RUL talk: Dr Nelli Kambouri, Thinking about affective and reproductive labour in offline work managed by online platforms.

Join Nelli’s talk live here on November 17th.

The literature on platform labour has addressed affective labour mostly in relation to online platforms like Facebook, in which unpaid tasks are carried out in a seemingly seamless environment of entertainment, leisure and fun. Most users that carry out this unpaid affective labour do not even realise that the content they are producing and the digital interactions that they take part in are labour practices and that these are in fact part of the production process. In that sense, large digital companies extractivism of digital social relation is fundamental to the critique of contemporary digital capitalism.

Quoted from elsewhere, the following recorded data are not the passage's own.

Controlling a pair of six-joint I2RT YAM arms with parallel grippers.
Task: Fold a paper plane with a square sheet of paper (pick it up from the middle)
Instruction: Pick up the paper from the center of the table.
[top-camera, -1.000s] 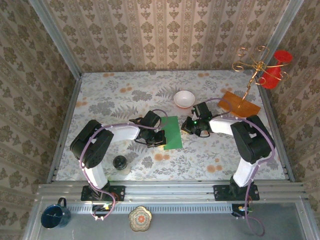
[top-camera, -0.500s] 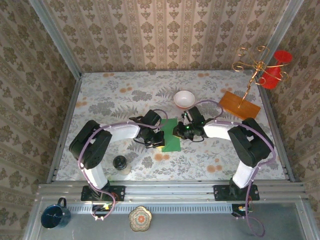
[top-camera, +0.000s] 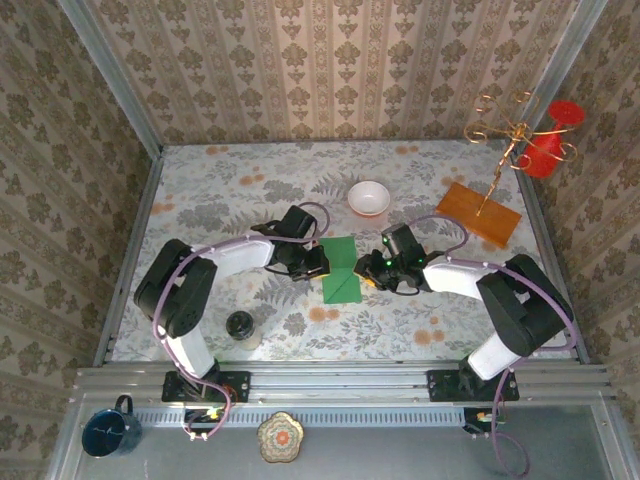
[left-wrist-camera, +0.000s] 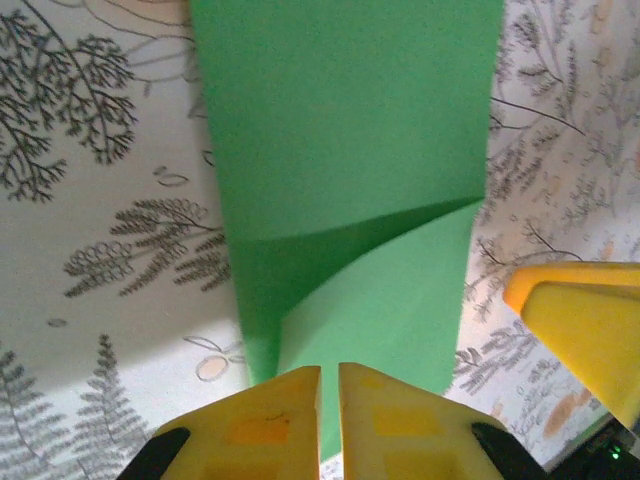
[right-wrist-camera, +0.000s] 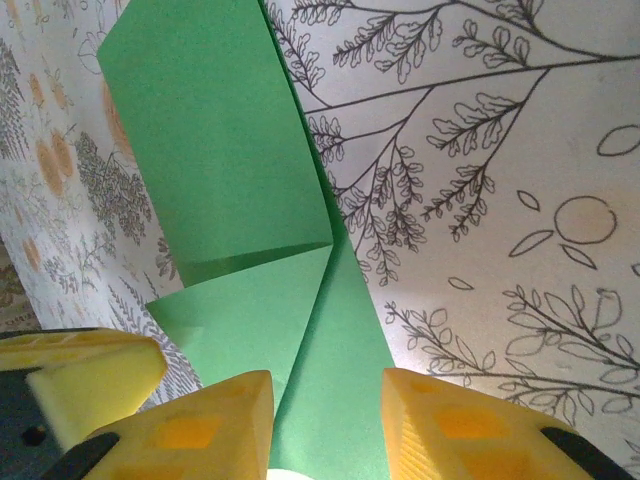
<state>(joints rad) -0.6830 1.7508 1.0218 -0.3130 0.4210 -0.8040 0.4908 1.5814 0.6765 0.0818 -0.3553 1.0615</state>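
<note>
Floral table (top-camera: 220, 200) has the square sheet of paper (top-camera: 342, 284) lying flat between both arms, folded narrower with one diagonal flap, so the early folds look done, no dart yet. Right gripper (right-wrist-camera: 325, 400) sits spread over its edge; left gripper (left-wrist-camera: 330, 385) has pads nearly meeting, can't tell if it's pinching.

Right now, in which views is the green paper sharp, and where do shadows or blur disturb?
Left wrist view: green paper sharp, darker shade under its folded flap, left gripper soft. Right wrist view: paper creases crisp, right gripper slightly blurred. Top external view: even light, paper small.
</note>
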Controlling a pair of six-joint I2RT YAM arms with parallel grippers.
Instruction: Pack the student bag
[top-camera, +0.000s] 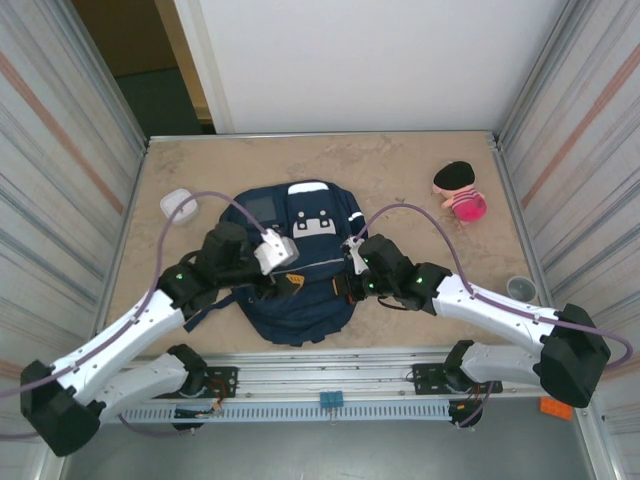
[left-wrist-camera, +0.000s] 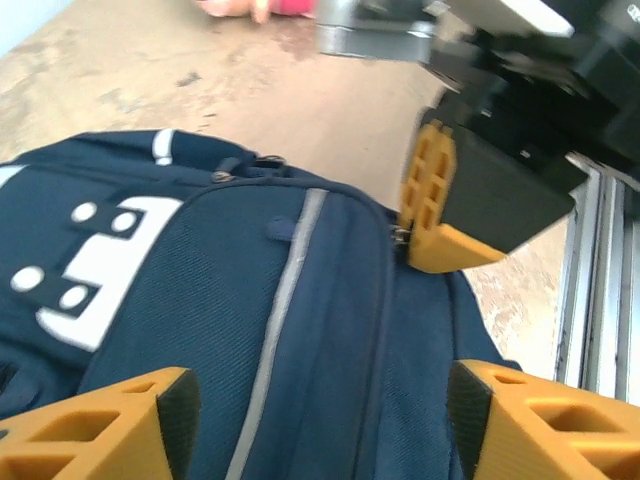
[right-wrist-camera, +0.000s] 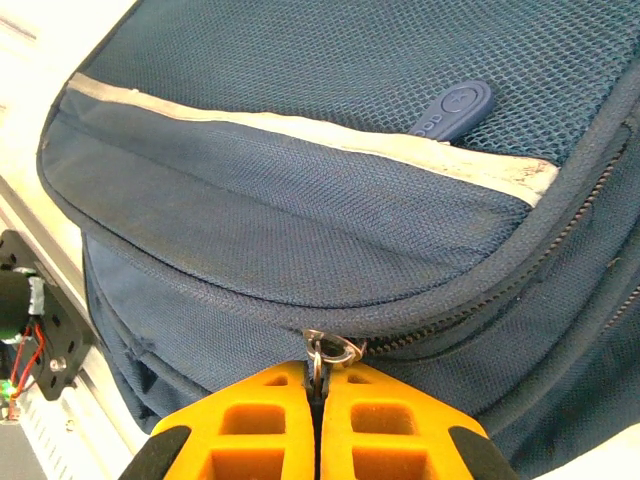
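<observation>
Progress looks early: the student bag lies flat in the middle of the table, and its zip seems shut. The right gripper is clamped on the metal zipper pull at the bag's side. The left gripper hangs with jaws apart just over the front panel, holding nothing. A pink toy, a white object and a small cup sit well apart from the bag, unpacked. Opening and loading remain.

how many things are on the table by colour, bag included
navy: 1, the student bag
white: 1, a small rounded object
pink and black: 1, a soft toy
greyish: 1, a small round cup
total: 4
</observation>
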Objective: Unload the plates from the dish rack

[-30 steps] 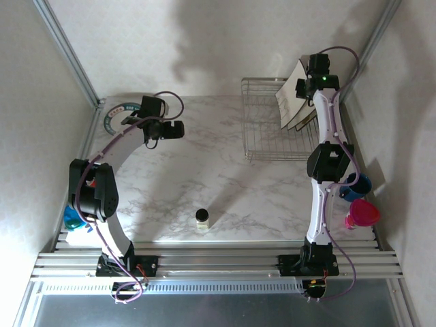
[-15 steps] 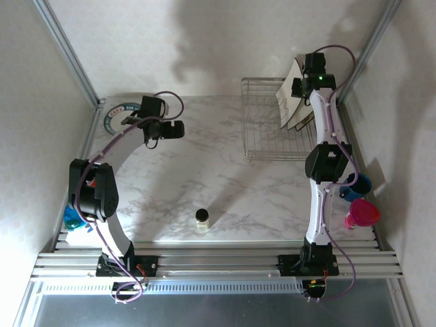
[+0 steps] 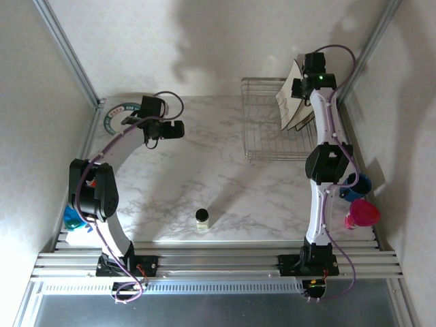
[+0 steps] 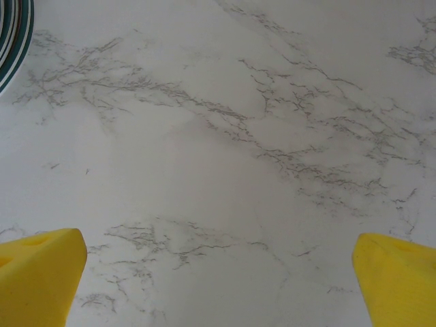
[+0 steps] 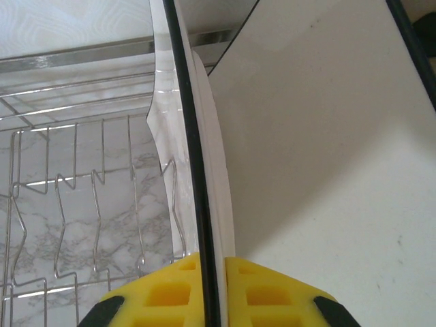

My research interest lies in expanding that critique to include different types of platforms, including those that involve offline work. In the past years I have conducted research on platforms that manage offline work, including delivery, transport, domestic work and care, and short-term rentals as part of the PLUS project https://project-plus.eu/. The research was conducted in London from 2019-2022 and included interviews with platform workers and participants observation in Uber, Deliveroo and Airbnb. In the context of this rearach, I came across several care and affective practices that emerge within and around those platforms determining how labour relations are organised and how inequalities of class, gender, ethnicity and race are produced. Thus I tried to explore the following questions:

  • How can we include reproductive labour and work-life balance in our analyses of this type of platform labour?
  • How can we rethink affective labour in these platforms from an intersectional gender perspective?
  • How is algorithmic control impacting work-life balance and on affective labour emerging within and/or around these platforms?

Nelli Kambouri is a political scientist currently working as a senior research fellow at the Centre for Gender Studies, Department of Social Policy, Panteion University of Social and Political Sciences, in Athens Greece.